About this task: Emit the data below verbatim, stripping out any pictures.
● ● ●
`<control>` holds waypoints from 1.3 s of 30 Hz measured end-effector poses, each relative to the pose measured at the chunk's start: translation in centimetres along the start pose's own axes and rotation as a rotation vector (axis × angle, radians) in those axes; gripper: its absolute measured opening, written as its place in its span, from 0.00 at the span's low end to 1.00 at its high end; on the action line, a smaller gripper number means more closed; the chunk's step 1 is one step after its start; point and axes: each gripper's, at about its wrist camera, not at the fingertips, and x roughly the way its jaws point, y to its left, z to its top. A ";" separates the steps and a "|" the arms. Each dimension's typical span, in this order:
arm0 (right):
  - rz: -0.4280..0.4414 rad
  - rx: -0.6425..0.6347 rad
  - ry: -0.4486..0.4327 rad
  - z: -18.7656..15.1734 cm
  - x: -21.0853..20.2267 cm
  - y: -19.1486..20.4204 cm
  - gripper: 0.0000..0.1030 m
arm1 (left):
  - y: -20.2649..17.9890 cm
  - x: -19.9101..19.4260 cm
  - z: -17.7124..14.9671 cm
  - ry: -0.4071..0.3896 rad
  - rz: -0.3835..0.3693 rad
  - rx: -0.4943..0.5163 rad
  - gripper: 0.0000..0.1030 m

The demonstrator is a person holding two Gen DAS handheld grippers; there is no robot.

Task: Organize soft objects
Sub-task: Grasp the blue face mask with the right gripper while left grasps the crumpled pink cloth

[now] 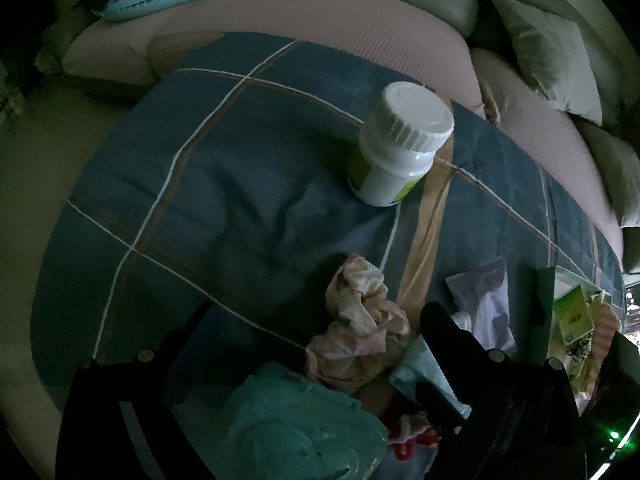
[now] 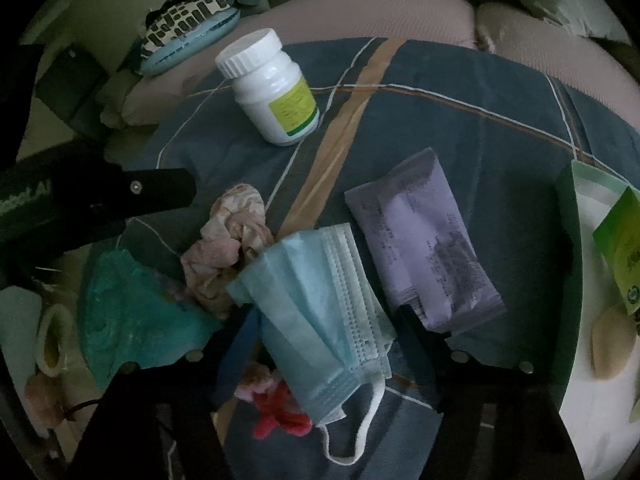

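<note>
A blue plaid blanket (image 2: 460, 120) covers a sofa seat. A light blue face mask (image 2: 320, 308) sits between the fingers of my right gripper (image 2: 328, 320), which is closed on it. A crumpled pink cloth (image 2: 232, 248) lies just left of the mask; it also shows in the left wrist view (image 1: 360, 320). A teal soft item (image 2: 132, 312) lies further left, and shows between the wide-apart fingers of my left gripper (image 1: 312, 340) in the left wrist view (image 1: 300, 428). A red and pink hair tie (image 2: 276, 404) lies under the mask.
A white pill bottle (image 1: 400, 144) stands on the blanket, also in the right wrist view (image 2: 272, 88). A purple tissue pack (image 2: 424, 244) lies right of the mask. A green-rimmed bin (image 2: 572, 280) holds small items at the right. Cushions (image 1: 552, 56) line the sofa back.
</note>
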 end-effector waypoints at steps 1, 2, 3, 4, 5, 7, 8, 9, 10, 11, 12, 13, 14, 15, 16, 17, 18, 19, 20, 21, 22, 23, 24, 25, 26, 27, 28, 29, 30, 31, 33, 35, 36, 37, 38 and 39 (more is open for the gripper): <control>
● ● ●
Finished exercise:
`<control>` holds waypoints from 1.3 s of 30 Hz measured end-effector poses, each relative to the pose measured at the chunk's start: translation in centimetres along the start pose's own axes and rotation as a rotation vector (axis × angle, radians) in those axes; gripper: its absolute measured opening, written as its place in its span, from 0.00 at the span's low end to 1.00 at its high end; on the action line, a smaller gripper number means more closed; the chunk's step 1 is one step after its start; point and axes: each gripper's, at about its wrist camera, not at the fingertips, and x roughly the way its jaws point, y to its left, z to its top. A ";" separates the steps and a "|" the arms. Each dimension's typical span, in this order:
arm0 (right):
  - rz: -0.4280..0.4414 rad
  - rx: -0.6425..0.6347 rad
  - ry: -0.4486..0.4327 rad
  - z: -18.7656..15.1734 cm
  - x: -21.0853..20.2267 cm
  - y: -19.1486..20.4204 cm
  - gripper: 0.0000..0.1030 m
arm1 (left):
  - y: -20.2649..17.9890 cm
  - x: -19.9101..19.4260 cm
  - z: -17.7124..14.9671 cm
  - ry: -0.4071..0.3896 rad
  - rz: -0.3835..0.3693 rad
  - rx: -0.4943..0.5163 rad
  - gripper: 0.0000..0.1030 m

The demonstrator is a person holding two Gen DAS handheld grippers; there is no robot.

Task: Organize soft objects
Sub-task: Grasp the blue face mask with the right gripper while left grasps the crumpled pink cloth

[now] 
[now] 

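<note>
A blue plaid blanket (image 2: 460, 120) covers a sofa seat. A light blue face mask (image 2: 320, 308) sits between the fingers of my right gripper (image 2: 328, 320), which is closed on it. A crumpled pink cloth (image 2: 232, 248) lies just left of the mask; it also shows in the left wrist view (image 1: 360, 320). A teal soft item (image 2: 132, 312) lies further left, and shows between the wide-apart fingers of my left gripper (image 1: 312, 340) in the left wrist view (image 1: 300, 428). A red and pink hair tie (image 2: 276, 404) lies under the mask.
A white pill bottle (image 1: 400, 144) stands on the blanket, also in the right wrist view (image 2: 272, 88). A purple tissue pack (image 2: 424, 244) lies right of the mask. A green-rimmed bin (image 2: 572, 280) holds small items at the right. Cushions (image 1: 552, 56) line the sofa back.
</note>
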 end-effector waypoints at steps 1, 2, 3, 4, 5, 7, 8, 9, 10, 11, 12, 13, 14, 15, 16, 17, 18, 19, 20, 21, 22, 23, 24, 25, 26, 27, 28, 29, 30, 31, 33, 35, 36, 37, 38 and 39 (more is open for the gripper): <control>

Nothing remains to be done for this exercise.